Brian Baker: All in the point of view

By Brian Baker

Last update: Wednesday, June 7th, 2017

On June 6 The Signal published a column by Josh Heath entitled “The progressive case for ending welfare” in which he advocated what is essentially a “working welfare” government program modeled after Franklin D. Roosevelt’s New Deal programs of the Great Depression.

As Heath wrote: “These jobs would be modeled after what President Franklin Roosevelt had Americans doing during the Great Depression: Building roads, schools and post offices; beautifying communities; teaching students; making art.”

Unfortunately, I think he overlooked a major flaw in his proposal.

You can’t really “create” those jobs because they already exist in our government work force. If there’s something that needs to be done – such as his examples of building roads, schools, teaching, whatever – there is already someone doing it, as those things already exist as government programs or through bureaucracies.

So you can’t create “new” jobs; all you end up really doing is replacing the current workers, many of whom are private-sector contractors, with “working welfare” employees.

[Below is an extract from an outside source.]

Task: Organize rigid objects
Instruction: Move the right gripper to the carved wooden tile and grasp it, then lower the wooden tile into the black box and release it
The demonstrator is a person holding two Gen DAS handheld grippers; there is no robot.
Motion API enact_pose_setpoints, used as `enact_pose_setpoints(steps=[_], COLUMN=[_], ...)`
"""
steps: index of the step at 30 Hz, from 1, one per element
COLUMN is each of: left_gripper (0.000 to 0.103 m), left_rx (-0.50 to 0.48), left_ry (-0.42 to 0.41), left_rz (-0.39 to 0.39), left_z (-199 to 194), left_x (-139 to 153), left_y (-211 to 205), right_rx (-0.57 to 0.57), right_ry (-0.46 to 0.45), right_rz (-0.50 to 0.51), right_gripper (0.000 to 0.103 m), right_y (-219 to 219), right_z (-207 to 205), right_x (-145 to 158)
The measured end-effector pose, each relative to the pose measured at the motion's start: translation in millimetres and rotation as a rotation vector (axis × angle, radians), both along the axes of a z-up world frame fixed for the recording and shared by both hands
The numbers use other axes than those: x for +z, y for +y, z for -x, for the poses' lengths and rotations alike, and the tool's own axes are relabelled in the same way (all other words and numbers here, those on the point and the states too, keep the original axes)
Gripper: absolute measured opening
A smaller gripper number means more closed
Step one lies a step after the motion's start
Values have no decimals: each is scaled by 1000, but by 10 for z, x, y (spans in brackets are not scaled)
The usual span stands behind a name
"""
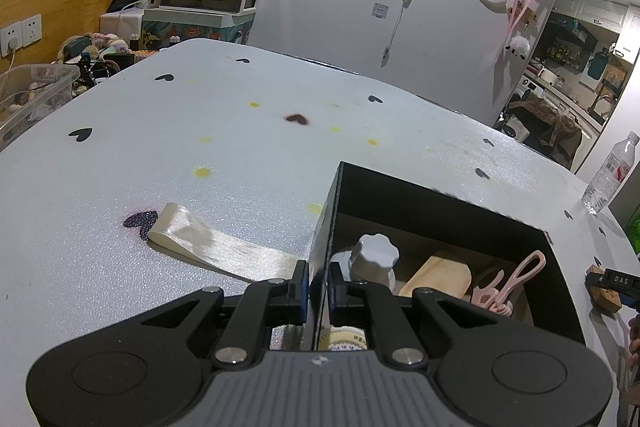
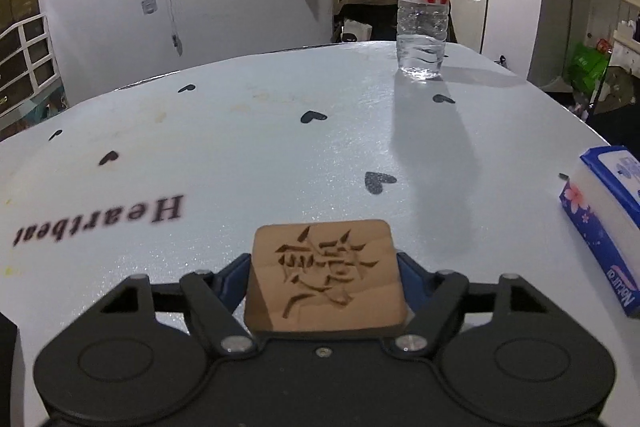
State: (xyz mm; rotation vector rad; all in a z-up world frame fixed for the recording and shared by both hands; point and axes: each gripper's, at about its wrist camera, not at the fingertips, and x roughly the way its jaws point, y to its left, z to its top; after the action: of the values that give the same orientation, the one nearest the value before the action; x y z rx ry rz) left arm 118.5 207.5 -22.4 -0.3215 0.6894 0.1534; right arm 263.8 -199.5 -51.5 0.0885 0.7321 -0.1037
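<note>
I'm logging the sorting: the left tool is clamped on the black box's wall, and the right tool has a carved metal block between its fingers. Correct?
Nearly. The left tool does clamp the black box wall, but the block between the right tool's fingers is carved wood, not metal, as the right wrist view shows.

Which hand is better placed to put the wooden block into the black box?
The right gripper: the wooden block sits between its jaws. The left gripper is clamped on the black box wall.

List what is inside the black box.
Inside the black box: a grey knob-topped lid, a wooden piece, pink scissors, and a round dial partly hidden by the left gripper's fingers. The floor beneath is covered.
</note>
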Motion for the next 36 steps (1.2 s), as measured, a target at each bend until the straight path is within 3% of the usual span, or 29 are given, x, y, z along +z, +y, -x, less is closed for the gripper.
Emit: enact_pose_setpoints(steps=[9,16,20,24,36], left_gripper=[9,9,9,9,9], left_rx=[0,0,0,0,-3], left_ry=[0,1,1,1,4], left_rz=[-1,-3,-3,-1,13], left_z=[-1,2,2,3,-10], left_x=[0,0,0,1,3], left_y=[-1,-1,-1,0,31], right_rx=[78,261,420,602,1189], right_ry=[2,-90,-154,-159,-56], right_rz=[-29,-116,-159,-183,5], right_gripper=[76,76,76,76,76], right_y=[-27,235,530,901,2158], right_z=[58,314,449,559,828], right_x=[46,389,659,819,823])
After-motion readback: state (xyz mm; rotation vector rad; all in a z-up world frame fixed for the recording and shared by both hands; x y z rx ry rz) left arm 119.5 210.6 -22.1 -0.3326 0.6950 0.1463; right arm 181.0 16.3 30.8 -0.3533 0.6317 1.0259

The country’s economic model pre-FDR was fundamentally different from today’s. The government had a much smaller role, so FDR was able to create jobs out of pretty much thin air – though the long-term economic benefit to the country has been doubtful at best – and ultimately the slack was really taken up by the manpower demands of engaging in World War II.

Since that time, the government has grown into a gargantuan entity with its tentacles woven throughout our economy, the natural result of FDR’s expansionist policies.

So the economic reality of Heath’s proposal would result in major disruption of a significant portion of the work force as current employees – both direct and indirect (such as vendors and contractors) – would be replaced by the “working welfare” employees.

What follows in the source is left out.